-- Your assignment --
Each line in the records below, from the one that contains "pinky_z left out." to the one that contains "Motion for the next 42", should be reproduced exactly, the first and last included.

-- Data under study --
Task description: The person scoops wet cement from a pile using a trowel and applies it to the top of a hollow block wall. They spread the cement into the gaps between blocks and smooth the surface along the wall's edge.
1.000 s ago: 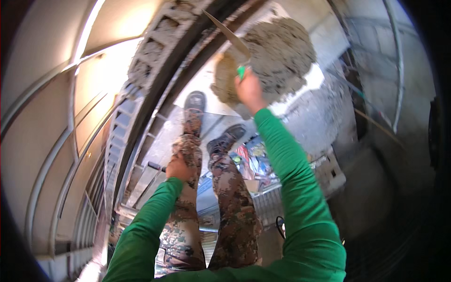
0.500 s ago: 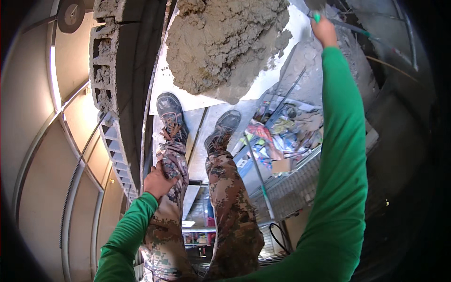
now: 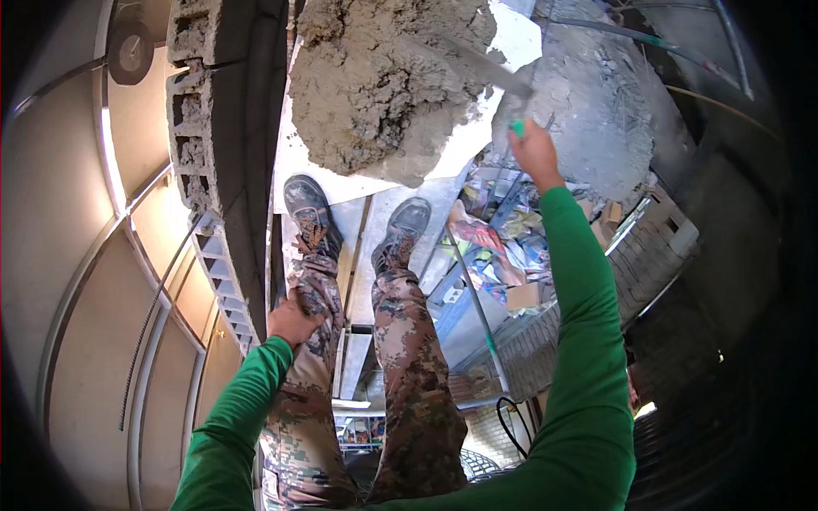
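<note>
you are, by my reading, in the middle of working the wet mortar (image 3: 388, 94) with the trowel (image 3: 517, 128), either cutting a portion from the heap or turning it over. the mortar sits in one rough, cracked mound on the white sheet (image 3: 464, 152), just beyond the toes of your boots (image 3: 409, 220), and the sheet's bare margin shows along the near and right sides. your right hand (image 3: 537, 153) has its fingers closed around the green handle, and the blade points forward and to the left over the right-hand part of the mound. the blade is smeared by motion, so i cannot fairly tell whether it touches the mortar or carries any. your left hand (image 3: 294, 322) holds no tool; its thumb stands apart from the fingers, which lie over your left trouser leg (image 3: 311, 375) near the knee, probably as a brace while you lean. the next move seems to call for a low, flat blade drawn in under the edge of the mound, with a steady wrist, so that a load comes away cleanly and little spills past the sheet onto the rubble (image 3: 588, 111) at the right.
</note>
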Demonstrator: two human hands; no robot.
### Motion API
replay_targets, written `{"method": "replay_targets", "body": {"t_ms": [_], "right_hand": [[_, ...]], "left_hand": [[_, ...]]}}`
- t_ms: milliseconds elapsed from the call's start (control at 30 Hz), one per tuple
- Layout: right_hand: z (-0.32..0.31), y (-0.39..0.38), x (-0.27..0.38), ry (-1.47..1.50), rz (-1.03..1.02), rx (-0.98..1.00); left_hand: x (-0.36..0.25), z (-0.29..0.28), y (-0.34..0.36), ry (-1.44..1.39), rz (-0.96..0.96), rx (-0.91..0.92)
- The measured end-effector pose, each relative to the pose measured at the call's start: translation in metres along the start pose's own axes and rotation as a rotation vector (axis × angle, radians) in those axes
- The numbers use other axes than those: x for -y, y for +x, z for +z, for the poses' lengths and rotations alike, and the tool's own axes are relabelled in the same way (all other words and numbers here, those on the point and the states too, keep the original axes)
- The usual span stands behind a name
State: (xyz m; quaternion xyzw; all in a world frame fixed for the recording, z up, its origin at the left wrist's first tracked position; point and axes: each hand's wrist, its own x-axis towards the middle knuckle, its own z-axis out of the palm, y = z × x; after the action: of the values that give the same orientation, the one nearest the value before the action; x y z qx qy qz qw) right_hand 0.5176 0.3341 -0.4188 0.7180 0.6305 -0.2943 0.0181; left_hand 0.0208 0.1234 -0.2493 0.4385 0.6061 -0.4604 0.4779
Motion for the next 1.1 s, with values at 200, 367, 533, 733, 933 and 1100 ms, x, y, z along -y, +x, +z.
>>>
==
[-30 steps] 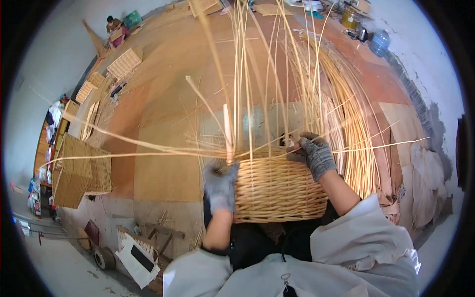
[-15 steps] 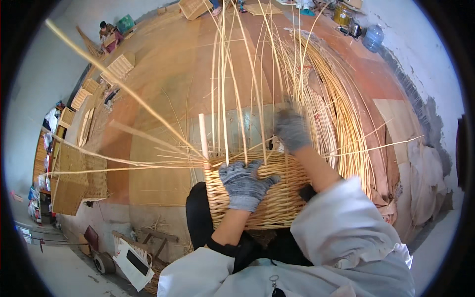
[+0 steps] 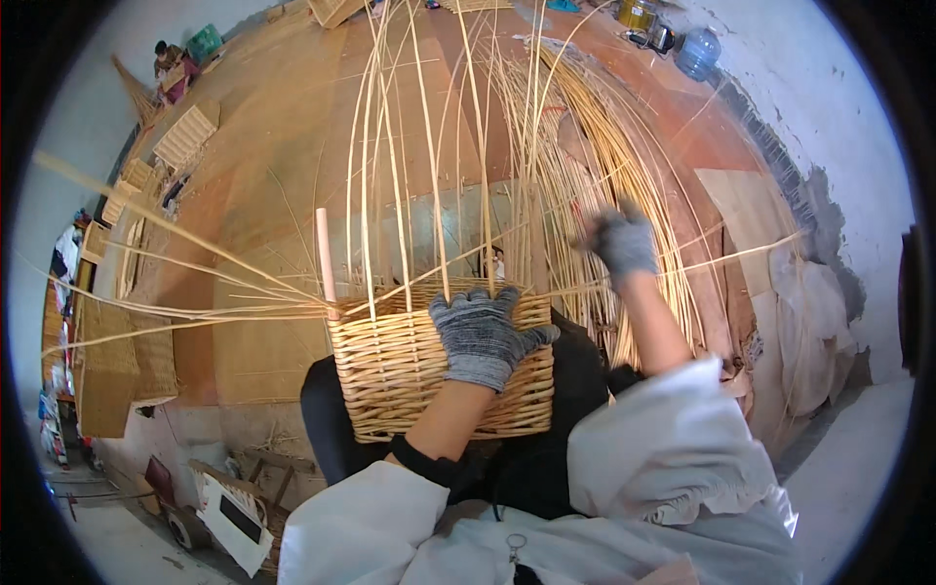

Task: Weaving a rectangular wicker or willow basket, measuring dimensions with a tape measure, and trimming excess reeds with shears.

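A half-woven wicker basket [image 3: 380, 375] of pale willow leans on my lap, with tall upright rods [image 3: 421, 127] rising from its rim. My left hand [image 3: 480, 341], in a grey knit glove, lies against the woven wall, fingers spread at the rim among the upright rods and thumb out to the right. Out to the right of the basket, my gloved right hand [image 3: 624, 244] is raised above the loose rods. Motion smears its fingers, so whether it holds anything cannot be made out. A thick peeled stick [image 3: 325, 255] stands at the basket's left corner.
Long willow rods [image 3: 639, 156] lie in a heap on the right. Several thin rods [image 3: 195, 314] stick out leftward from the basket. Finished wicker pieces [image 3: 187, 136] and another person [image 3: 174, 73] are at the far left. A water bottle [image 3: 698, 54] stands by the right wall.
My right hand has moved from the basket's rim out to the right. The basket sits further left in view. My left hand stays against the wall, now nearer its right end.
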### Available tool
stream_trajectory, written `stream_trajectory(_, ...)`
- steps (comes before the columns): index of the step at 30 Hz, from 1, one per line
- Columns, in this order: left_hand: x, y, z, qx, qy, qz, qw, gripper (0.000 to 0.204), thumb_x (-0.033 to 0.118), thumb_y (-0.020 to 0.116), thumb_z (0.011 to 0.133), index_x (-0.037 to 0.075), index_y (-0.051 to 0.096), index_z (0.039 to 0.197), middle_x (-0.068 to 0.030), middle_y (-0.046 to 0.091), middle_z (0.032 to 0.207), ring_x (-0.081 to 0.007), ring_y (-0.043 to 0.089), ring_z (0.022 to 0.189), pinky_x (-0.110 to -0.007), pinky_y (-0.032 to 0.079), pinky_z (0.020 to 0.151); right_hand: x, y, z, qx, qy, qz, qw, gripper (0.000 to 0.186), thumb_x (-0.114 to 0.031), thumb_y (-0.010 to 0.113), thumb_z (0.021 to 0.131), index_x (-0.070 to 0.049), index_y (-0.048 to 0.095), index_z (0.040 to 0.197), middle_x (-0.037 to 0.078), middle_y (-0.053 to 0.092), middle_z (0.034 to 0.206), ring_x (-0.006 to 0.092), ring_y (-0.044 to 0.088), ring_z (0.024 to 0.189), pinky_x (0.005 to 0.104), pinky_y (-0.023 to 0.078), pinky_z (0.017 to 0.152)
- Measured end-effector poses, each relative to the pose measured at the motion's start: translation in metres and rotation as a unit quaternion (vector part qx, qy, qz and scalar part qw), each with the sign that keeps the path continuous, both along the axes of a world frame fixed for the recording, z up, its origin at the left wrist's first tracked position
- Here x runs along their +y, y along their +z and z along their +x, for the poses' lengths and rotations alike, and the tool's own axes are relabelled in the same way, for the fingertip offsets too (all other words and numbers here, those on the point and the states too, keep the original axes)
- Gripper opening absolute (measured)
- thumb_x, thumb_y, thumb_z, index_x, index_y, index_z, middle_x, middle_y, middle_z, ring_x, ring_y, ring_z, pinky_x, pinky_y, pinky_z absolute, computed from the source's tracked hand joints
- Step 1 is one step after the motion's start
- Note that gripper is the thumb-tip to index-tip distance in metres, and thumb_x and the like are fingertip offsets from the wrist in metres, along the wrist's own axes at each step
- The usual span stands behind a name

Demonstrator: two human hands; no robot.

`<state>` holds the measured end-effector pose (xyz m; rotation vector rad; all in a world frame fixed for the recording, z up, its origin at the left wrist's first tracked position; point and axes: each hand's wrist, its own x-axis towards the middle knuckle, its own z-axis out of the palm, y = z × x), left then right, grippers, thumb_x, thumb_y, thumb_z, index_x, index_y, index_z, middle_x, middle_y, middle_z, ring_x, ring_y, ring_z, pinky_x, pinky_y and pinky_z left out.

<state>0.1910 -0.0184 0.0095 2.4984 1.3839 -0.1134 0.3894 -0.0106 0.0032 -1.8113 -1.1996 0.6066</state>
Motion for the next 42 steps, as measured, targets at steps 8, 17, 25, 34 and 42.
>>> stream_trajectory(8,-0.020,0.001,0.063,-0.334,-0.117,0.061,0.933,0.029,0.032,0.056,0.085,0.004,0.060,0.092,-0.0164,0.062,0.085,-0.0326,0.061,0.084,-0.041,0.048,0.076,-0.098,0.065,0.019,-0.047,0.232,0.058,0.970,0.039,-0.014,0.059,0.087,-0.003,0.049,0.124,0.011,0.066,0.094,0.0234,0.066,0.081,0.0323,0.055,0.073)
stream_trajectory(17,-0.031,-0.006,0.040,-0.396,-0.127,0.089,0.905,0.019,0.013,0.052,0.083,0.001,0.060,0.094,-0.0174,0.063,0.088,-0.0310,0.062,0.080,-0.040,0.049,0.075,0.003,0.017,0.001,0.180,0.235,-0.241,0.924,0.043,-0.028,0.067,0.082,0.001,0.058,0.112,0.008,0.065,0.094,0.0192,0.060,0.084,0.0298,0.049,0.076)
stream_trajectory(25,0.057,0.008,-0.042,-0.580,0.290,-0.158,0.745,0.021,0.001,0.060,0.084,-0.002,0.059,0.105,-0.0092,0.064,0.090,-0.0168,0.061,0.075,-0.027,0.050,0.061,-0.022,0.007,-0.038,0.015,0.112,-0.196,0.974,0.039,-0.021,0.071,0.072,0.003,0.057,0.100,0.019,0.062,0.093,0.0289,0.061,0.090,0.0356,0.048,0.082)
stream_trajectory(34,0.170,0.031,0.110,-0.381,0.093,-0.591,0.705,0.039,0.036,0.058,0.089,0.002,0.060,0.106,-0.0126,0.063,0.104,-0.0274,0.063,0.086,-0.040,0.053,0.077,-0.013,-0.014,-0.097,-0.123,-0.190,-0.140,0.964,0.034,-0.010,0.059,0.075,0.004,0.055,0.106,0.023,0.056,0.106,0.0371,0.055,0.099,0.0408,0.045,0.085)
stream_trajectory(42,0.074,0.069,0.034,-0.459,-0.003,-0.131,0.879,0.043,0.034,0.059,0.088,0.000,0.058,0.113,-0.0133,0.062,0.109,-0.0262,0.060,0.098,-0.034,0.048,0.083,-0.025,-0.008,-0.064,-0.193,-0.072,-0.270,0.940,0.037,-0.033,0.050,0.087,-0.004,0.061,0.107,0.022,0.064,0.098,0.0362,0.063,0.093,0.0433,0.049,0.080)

-- Answer below --
`<state>` holds the measured end-effector pose (xyz m; rotation vector rad; all in a world frame fixed for the recording, z up, its origin at the left wrist's first tracked position; point and axes: each hand's wrist, its own x-axis towards the middle knuckle, its own z-axis out of the palm, y = z × x), left then right, grippers, thumb_x, thumb_y, thumb_z, index_x, index_y, index_z, middle_x, middle_y, middle_z, ring_x, ring_y, ring_z, pinky_x, pinky_y and pinky_z left out.

<state>0.1910 -0.0184 0.0095 2.4984 1.3839 -0.1134 0.3894 -0.0106 0.0032 -1.8113 -1.1996 0.6066</state>
Motion for the next 42 steps, as measured, targets at steps 8, 17, 25, 34 and 42.

That concludes the answer to this exercise.